What to work on: Your task is to find every line of the listing that includes "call" and copy it.

(Exercise data)

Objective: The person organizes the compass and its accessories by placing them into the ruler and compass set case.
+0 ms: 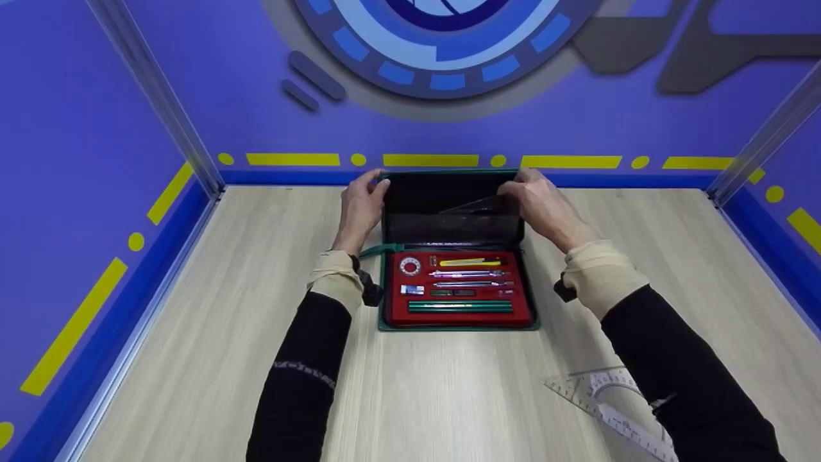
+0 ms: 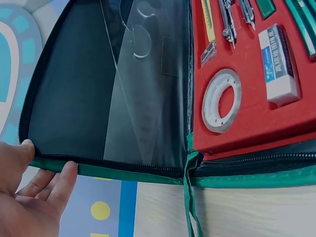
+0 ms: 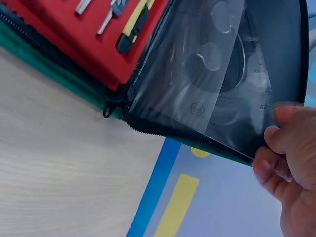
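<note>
Purple-blue booth walls with yellow dashes all round, and a pale wood-grain tabletop [image 1: 192,359] in the middle. On it sits a green zip-up drawing-instrument case [image 1: 457,324], opened out, its red flocked tray [image 1: 523,308] nearer the person and its black lid [image 1: 442,199] propped up toward the back wall.

The left hand [image 1: 362,202] grips the lid's upper left corner, thumb on the inside and fingers curled behind the green edge. The right hand [image 1: 542,202] pinches the upper right corner the same way, right where a clear plastic set square [image 3: 247,74] sits in the lid's transparent pocket.

The tray holds a white ring-shaped protractor [image 2: 222,100], a white eraser [image 2: 279,64], a yellow-handled knife [image 1: 468,262], steel compasses [image 1: 468,274] and green pencils [image 1: 458,307]. Another clear set-square and protractor pair [image 1: 609,401] lies loose on the tabletop by the right forearm.

What could go wrong, I reckon: the set square looks only half seated in the pocket, so tilting the lid could let it slide out. Pulling unevenly on the two corners could also drag the whole case and rattle the small bits out of their slots.
</note>
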A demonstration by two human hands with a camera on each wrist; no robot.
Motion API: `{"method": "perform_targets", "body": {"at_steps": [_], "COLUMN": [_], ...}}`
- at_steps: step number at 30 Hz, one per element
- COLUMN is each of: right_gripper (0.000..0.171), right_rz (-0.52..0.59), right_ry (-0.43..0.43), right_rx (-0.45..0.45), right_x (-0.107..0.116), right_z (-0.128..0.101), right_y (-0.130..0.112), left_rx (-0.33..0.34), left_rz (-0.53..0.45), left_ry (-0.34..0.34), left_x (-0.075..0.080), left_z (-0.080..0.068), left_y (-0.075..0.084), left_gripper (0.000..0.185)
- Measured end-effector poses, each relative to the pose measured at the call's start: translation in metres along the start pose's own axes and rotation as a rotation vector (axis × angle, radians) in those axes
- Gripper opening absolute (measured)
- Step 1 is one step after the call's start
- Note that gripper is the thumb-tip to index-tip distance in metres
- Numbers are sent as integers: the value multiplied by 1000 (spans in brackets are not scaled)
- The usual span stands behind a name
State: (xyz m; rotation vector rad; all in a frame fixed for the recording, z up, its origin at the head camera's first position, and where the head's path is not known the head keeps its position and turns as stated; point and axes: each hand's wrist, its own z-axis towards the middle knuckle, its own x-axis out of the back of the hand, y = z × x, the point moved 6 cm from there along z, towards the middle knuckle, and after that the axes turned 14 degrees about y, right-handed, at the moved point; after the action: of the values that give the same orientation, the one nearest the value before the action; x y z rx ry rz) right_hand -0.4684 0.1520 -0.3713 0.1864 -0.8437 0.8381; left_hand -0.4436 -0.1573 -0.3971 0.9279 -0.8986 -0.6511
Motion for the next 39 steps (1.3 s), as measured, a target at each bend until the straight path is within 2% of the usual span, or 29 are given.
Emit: {"method": "perform_targets", "body": {"at_steps": [5,14,20,27,30,34,39], "right_gripper": [40,36,37,35,29,34,42], "right_rz": [-25,-74,-96,-220,-269,-246,-135], "right_ry": [-17,3,-30,-64,-60,-55,-70], "right_rx": [49,138,94,140,172,143,68], "right_x": [1,-5,-10,-16,-17,-14,-2], "right_z": [-4,-4,-1,0,-3,-6,-18], "right_y": [-1,-13,-14,-20,-21,-18,-13], "left_rx": [14,-17,-32,-74,-86,-75,-29], "left_rz": [-39,4,21,65,88,99,107], "left_ry": [-11,-27,-24,-7,-29,-77,-86], "left_x": [0,-7,-9,-8,-11,-15,-16], "left_z": [-3,-1,1,0,-2,-4,-3], "left_y": [-1,5,5,4,3,3,2], "left_gripper": [35,35,36,42,47,53,57]}}
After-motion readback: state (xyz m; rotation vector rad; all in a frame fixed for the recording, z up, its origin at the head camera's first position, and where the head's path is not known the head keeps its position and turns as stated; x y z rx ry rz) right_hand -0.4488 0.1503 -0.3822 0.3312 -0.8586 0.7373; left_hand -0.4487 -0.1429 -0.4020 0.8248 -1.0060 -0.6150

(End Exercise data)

Finished task:
- Measured end-effector poses, each relative to the pose measured at the call's start: translation in metres along the start pose's own axes and rotation as a rotation vector (axis × angle, radians) in those axes
- Step 1 is one step after the call's start

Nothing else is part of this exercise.